I opened my eyes and she was looking at me, teeth locked together. “When the sky is filled up, with all the feathered wings…” She drew me forward, dragging me out of my horrified haze.
“The birds will come protect us, from all those other things. Come on, Eden.”
Four and Twenty Blackbirds is being marketed as ‘Southern Gothic’, a subgenre of Gothic fiction that takes place exclusively in the American South. Cherie Priest lived in Chattanooga, Tennessee for 12 years and she deftly brings the area to life, with Eden Moore’s mixed-race complexion often evoking racial tensions, especially from her bitter and twisted great-aunt Eliza.
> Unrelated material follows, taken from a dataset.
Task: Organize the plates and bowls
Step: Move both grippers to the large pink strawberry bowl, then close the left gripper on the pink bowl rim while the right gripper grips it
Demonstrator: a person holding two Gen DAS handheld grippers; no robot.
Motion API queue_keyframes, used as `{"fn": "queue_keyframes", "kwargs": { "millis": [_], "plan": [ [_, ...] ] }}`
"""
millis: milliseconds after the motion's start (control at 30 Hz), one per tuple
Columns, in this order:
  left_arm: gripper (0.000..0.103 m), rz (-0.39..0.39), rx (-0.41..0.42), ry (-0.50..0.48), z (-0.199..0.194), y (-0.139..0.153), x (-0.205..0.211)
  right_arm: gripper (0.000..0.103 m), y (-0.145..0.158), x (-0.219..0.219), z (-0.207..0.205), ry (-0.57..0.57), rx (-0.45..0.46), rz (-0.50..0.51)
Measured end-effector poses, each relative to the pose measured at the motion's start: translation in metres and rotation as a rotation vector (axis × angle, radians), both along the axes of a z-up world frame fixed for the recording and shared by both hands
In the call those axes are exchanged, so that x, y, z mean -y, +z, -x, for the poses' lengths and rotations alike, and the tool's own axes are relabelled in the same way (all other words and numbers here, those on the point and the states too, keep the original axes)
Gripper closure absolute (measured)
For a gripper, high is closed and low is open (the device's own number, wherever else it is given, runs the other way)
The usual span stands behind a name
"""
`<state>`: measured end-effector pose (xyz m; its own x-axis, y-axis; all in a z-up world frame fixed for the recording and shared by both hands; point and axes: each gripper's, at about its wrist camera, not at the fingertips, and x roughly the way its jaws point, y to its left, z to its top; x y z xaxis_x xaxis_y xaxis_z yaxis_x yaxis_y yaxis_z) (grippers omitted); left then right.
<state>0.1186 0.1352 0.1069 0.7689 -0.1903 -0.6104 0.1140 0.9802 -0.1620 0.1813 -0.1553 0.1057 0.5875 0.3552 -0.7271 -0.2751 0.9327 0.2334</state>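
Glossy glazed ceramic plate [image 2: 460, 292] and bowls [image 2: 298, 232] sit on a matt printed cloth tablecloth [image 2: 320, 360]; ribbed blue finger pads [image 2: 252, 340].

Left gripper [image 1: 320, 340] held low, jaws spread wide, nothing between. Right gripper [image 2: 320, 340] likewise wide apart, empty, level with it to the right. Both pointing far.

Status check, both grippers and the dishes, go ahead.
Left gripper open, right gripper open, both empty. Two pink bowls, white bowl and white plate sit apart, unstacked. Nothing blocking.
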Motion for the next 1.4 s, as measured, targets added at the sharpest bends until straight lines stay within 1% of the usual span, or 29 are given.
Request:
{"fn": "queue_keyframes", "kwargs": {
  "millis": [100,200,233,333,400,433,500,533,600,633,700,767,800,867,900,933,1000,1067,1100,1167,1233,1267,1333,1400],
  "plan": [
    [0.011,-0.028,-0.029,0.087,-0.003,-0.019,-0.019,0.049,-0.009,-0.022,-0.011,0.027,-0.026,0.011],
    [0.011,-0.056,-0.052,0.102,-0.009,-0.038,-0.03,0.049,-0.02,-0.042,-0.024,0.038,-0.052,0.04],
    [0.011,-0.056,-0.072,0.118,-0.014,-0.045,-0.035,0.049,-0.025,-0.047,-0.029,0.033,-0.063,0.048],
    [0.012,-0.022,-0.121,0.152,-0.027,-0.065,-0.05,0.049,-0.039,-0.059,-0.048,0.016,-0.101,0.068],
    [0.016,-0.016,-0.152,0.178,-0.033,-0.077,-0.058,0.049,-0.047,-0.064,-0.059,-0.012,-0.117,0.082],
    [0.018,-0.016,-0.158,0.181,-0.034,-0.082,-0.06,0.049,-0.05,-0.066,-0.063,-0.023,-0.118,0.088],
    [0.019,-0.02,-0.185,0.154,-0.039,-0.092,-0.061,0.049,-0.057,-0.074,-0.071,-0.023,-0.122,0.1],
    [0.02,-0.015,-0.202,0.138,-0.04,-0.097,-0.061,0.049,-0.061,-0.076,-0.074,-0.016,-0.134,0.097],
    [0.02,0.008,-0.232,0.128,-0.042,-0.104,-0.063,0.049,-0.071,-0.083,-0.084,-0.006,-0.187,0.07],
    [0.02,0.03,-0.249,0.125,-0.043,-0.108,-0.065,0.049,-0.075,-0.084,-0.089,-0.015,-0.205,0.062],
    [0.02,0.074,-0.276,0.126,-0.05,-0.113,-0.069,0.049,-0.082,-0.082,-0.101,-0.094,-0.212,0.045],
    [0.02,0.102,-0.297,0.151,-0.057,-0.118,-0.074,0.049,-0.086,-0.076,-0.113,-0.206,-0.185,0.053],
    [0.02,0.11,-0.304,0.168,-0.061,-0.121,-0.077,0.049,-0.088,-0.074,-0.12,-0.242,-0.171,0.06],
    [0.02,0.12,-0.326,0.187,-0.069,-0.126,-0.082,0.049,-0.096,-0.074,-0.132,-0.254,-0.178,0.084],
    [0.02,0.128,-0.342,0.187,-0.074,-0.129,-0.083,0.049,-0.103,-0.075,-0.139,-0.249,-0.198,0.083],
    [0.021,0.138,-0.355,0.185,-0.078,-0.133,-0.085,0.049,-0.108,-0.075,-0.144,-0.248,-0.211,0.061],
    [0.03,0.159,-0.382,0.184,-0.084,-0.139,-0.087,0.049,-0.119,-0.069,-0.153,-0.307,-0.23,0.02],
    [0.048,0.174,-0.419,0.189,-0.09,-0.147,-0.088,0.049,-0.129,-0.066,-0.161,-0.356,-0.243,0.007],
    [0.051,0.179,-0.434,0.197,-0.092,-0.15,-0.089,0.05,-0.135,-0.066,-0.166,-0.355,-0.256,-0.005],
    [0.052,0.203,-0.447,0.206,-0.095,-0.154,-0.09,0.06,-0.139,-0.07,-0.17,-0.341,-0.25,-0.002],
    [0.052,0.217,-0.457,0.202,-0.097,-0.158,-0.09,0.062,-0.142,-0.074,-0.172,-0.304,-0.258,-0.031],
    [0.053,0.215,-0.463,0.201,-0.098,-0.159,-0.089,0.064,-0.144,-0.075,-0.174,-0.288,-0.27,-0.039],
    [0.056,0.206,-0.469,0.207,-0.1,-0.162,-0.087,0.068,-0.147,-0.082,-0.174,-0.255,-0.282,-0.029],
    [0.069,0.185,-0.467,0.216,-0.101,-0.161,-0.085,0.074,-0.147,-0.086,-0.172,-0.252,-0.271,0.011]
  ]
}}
As Eden sets out to uncover her family history and the secrets buried therein – much to her voluptuous aunt Lulu’s chagrin – the reader too becomes engrossed by newly discovered blood ties and once hidden truths.
There is no denying that this is an accomplished debut, although that doesn’t necessarily mean that everything is perfect. The pacing can be slightly uneven at times and tangents don’t always pan out. A deviation in the plot earlier on sees Eden combating a menacing apparition in a bathroom building at Camp Lookout, one of the most chilling passages I have read in a very long time. It sets up the plot point that Eden can see ghosts extremely well, but the supporting characters – one in particular actually inspires the title of this book – don’t last beyond the chapter. It’s a shame, as the ghostly elements are actually far more effective and believable than the creepy swamp voodoo elements that ultimately prevail.
The last thing I remembered before waking was that it was not like the first brew. It was almost sweet and not half so bad, which didn’t make it good, but I didn’t gag on it, either.
“What are you doing to me with this stuff?” I gurgled as the room started to fold in upon itself.
I’m getting you ready for it. I’m making you strong.
Four and Twenty Blackbirds has confirmed Cherie Priest as one of my favourite authors writing today. At times there is an almost pulpy quality to her writing, but by no means is this a complaint. It is easy to see how her more recent books (such as the fantastic Bloodshot, reviewed here) have built on the foundations of Eden Moore. Indeed, it is Eden Moore that makes this novel – and I assume its follow-ups – worth reading. The story can seem slightly hokey at times, especially as the ending draws near. Yet Eden is anything but, a character that feels startlingly real and alive. She is a kick-ass female protagonist and in contemporary fiction, nobody writes those better than Cherie Priest.